Welcome. I've noticed your "Prisoner bicycle" avatar around the message board, and your input always seems good. Hope you stick around and post more.

Anyway, I've got some questions for you all. As the title of this thread suggests, I am an INFP. My girlfriend is an ENFJ. Although we get on really well, there are inevitable problems from time-to-time. Could any ENFJ ladies - or other suitably knowledgeable folk - give me some advice?

I don't have any particular experience with ENFJs. I'll just give typical married-guy advice, based on where I see some obvious holes in your exposition or easy fixes for a given problem.

I am forgetful. She can tell me something three or four times and I won't remember. This is because, to me, it's unimportant. For example, she'll often tell me that she's going out with her friends on a certain day of the week; I inevitably forget and call her to see where she is on that day. She gets annoyed, somewhat justifaiably, since she is telling me the same thing over and over and yet I still forget. However, she can't understand that I don't mind if she goes out; if I ring her all she has to say is "I'm out this evening". I won't mind. I have other things to do!

How do I best negotiate this? I honestly cannot make myself remember what she tells me because it's so inconsequential that it doesn't even register to me.

Pretty much what the others have said. Women aren't going to like you blowing off dates of which they've repeatedly reminded you. It reeks of your showing disrespect or low regard, whether you deliberately mean it that way or not.

My wife and I have various calendar systems to organize our lives. But the most important calendar for me is a big glossy paper calendar hung on the wall in the living room, where we'll both see it a couple times a day at least. On that calendar I note only the most important items, the ones that absolutely must be remembered. I note the items in big pen scrawls that can be seen across the room. In particular, I note there any items that my wife wants me to remember. That performs two important functions: 1) It tells my wife that her dates are important to me, because they get included on the most important calendar in the house; and 2) it ensures that I actually do in fact remember the dates in question. :)

So here's an easy fix for you: Set up a calendar system in such an obvious and in-your-face way that you're assured of actually utilizing it: recording and seeing and remembering the dates that your girlfriend gives you. And then either record her dates or ask her to record them as they come up. Just the simple act of setting up the calendar and recording dates on it will help bring peace to the house by showing that you esteem her appointments enough to give them a place of honor in the house and keep them in front of you on a regular basis: It will address the "respect" issue.

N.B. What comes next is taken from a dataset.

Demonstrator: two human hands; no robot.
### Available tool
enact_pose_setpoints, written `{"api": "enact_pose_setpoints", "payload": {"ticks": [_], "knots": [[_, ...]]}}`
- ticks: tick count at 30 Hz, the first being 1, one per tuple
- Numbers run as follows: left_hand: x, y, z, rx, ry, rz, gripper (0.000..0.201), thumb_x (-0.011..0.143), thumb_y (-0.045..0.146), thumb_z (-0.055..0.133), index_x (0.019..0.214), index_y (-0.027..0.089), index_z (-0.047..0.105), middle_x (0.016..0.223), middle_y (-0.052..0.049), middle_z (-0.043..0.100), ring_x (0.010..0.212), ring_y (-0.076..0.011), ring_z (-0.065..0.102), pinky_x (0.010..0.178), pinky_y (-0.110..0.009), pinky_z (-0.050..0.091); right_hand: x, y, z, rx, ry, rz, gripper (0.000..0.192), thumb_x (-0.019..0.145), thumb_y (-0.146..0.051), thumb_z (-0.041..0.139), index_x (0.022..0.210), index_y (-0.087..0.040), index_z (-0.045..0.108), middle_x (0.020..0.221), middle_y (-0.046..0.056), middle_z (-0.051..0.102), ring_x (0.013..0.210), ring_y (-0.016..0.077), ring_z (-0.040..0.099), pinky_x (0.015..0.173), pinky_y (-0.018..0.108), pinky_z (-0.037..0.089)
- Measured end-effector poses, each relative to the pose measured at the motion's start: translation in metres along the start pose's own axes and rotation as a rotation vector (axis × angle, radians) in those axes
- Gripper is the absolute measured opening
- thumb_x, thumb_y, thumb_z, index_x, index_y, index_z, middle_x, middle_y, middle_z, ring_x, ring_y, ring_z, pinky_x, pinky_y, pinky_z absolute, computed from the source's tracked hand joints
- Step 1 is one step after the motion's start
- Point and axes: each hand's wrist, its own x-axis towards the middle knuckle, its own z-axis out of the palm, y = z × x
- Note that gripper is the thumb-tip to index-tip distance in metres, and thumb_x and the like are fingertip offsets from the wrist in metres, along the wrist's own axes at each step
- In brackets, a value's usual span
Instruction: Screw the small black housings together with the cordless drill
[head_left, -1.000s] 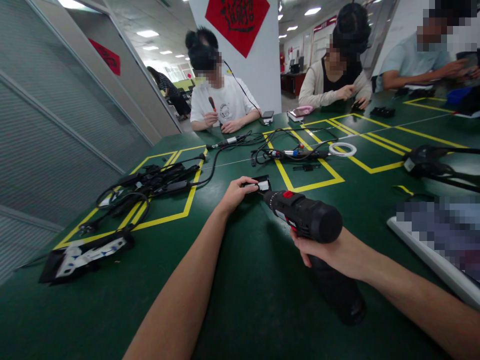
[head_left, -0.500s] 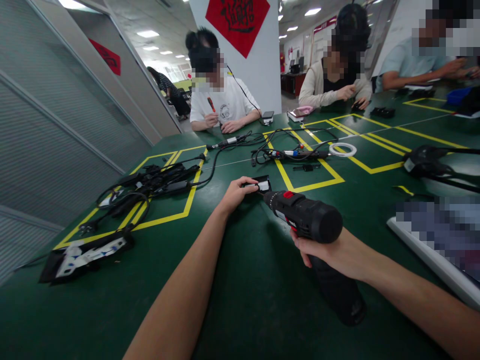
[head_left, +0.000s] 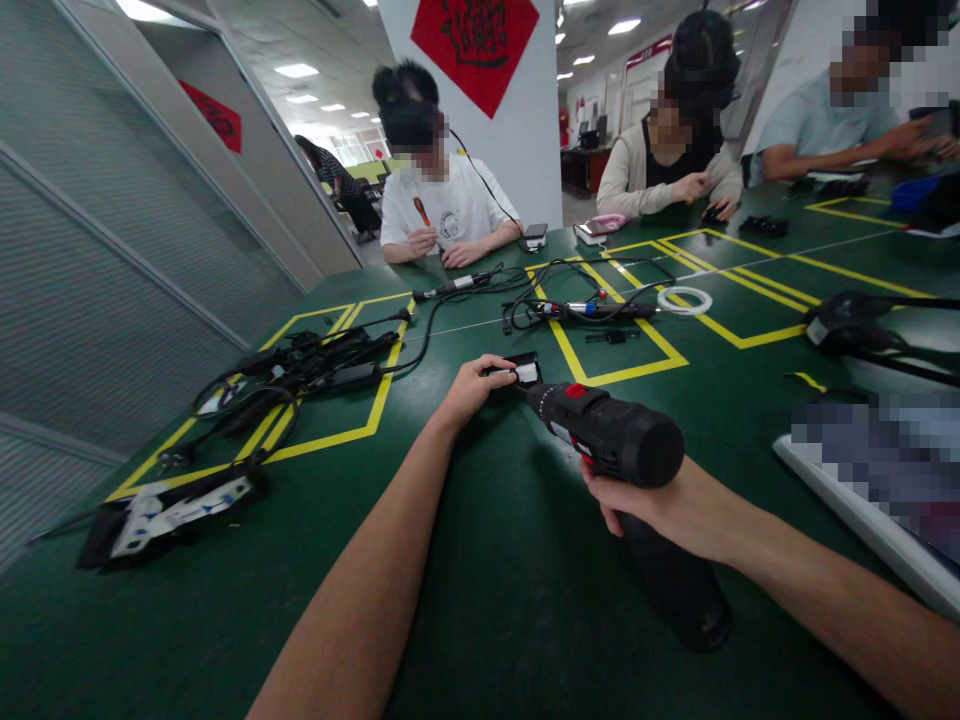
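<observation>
My right hand [head_left: 660, 510] grips a black cordless drill [head_left: 611, 432] with red trim by its handle. The drill's nose points away from me at a small black part with a white label [head_left: 523, 372] lying on the green table [head_left: 480, 600]. My left hand [head_left: 474, 385] rests on that part and pins it to the table with thumb and fingers. The drill tip meets the part's right side; the exact contact is too small to make out.
A bundle of black adapters and cables [head_left: 300, 370] lies left in a yellow-taped box. A black and white device [head_left: 172, 508] sits near left. More cables and tools [head_left: 585, 305], a white ring [head_left: 685, 299] and a keyboard [head_left: 862, 500] lie right. Three other people sit across.
</observation>
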Motion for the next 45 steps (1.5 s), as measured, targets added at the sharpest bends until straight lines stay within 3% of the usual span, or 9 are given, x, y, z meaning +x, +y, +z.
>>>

I am messy, but in an "unconvential" way. In fact, I am very neat in general and like things to be "in their place". However, when I look for something, my method could be described as being "frantic". I tend to search for something, find it (in a drawer, for example) and then leave the draw open with everything strewn about and go off to use the thing I was so fervently searching for. This drives her crazy.

I don't have this problem myself. You sound more like my wife than me on this one. :)

Off the top of my head, I would explain to your girlfriend that she can string together and balance multiple ideas in her head at the same time (ENFJ use of Ni), but INFPs tend to focus on one idea (Fi). So INFPs tend to not want to interrupt our train of thought at key times. Presumably stopping and picking up things during a big search would interrupt your train of thought. So ask your girlfriend to give you a grace period of one hour (or something along that line) before she starts yelling at you to pick up stuff. That way you can maintain your train of thought, and then pick up things after you've found and utilized whatever you're looking for.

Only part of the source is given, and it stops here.